Step 2: Extracting local short-term spatiotemporal feature information
Consecutive radar echo images with uniformly spatial and temporal dimensions after dimension construction processing as a whole are the network input. Thirty-two echo feature maps are extracted through two layers of 3DCNN, and the ReLU activation function is used to replace the original Sigmoid to alleviate over fitting phenomenon and effectively increase prediction accuracy.
Step 3: Learning global long-term spatiotemporal feature information
Then, the global long-term spatiotemporal correlation from delivered feature information is learned through three-layer BCLSTM, the learned spatiotemporal features are compressed into hidden state tensors. Up to this point, it is the encoding network of first half of whole generative network, the forward and backward structure in this part can learn bi-directional spatiotemporal feature dependency fully.

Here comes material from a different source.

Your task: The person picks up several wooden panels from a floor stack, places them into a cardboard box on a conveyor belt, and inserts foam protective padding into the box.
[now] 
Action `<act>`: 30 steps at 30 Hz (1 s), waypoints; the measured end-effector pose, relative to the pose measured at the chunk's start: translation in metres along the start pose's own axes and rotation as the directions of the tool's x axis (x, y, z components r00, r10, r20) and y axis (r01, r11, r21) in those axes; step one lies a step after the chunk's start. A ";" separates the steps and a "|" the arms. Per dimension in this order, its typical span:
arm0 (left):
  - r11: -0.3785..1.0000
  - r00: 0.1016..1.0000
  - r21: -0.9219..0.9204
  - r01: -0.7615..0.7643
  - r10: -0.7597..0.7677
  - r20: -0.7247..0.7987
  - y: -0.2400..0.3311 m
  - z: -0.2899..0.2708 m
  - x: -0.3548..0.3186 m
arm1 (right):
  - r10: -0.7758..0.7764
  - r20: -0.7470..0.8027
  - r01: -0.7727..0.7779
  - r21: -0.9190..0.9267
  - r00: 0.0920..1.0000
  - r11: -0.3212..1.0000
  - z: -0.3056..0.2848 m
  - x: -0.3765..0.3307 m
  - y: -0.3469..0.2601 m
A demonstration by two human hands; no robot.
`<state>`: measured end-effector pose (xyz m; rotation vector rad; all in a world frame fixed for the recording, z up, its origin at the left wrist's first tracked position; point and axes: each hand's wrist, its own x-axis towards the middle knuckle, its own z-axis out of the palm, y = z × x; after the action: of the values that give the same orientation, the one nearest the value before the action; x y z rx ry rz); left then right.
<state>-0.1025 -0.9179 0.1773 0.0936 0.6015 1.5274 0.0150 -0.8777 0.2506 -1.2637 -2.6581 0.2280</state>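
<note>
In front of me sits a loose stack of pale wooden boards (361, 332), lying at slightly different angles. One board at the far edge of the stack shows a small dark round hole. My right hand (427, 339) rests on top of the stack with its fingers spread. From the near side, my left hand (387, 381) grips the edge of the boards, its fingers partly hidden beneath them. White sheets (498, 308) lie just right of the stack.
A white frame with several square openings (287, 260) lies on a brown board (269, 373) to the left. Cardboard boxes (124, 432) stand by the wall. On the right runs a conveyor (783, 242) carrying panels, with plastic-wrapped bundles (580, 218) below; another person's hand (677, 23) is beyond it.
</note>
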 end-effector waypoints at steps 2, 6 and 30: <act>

Step 4: Reconstructing and generating predicted radar images
Finally, a forecasting network composed of three-layer BCLSTM and the last layer 3DCNN is constructed, the atmospheric spatiotemporal feature information learned by the encoding network is transmitted into the forecasting network, and the future prediction images are generated according to the current input and hidden states.
4. Conclusions
Utilizing and mining massive radar echo data is low in traditional radar echo nowcasting, and the meteorological process of future echo formation is affected with the current echo situation in the region and previous change trend, which possesses strong spatiotemporal correlation. In this paper, a novel deep learning model of 3DCNN-BCLSTM encoding-forecasting structure is proposed and applied to radar echo nowcasting task. This model captures and learns spatiotemporal feature dependencies of consecutive radar echo images more effectively by utilizing the constructed 3D spatiotemporal data and the encoding-forecasting network combining two spatiotemporal convolutional structures. Three-dimensional spatiotemporal data contains spatial and temporal dimensions in the atmospheric change, which is more suitable for radar echo nowcasting tasks with strong spatiotemporal correlation. The constructed 3DCNN is first used to extract the local short-term spatiotemporal features, avoids the confusion of spatial features caused by directly utilizing the convolutional LSTM network for learning, and the bi-directional convolutional LSTM structure can learn the global long-term motion trend of the forward and backward radar echoes more fully. This model improves the situation of vague prediction images and solves the problems of easy spatiotemporal information loss and low forecast accuracy. It is shown in the evaluation result that the performance of this model is obviously better than other models under various rainfall threshold conditions, and the predicted future echo images are more accurate, which fully proves the effectiveness of this method.
In future work, we will try to integrate the generative adversarial network (GAN) into the meteorological deep learning network proposed in this paper. The current encoding-forecasting network model is regarded as a generator, and we plan to add a discriminator network and reconstruct the loss function to force the generation of more accurate echo images through the adversarial training. On the other hand, although our model has some advantages under various rainfall thresholds by setting the weights of different rainfall levels, there is still room for improvement in heavy rainfall or severe weather; therefore, we argue that the model needs to try more heavy rainfall data further or introduce the parameters of rainfall intensity change such as humidity and topography for correction.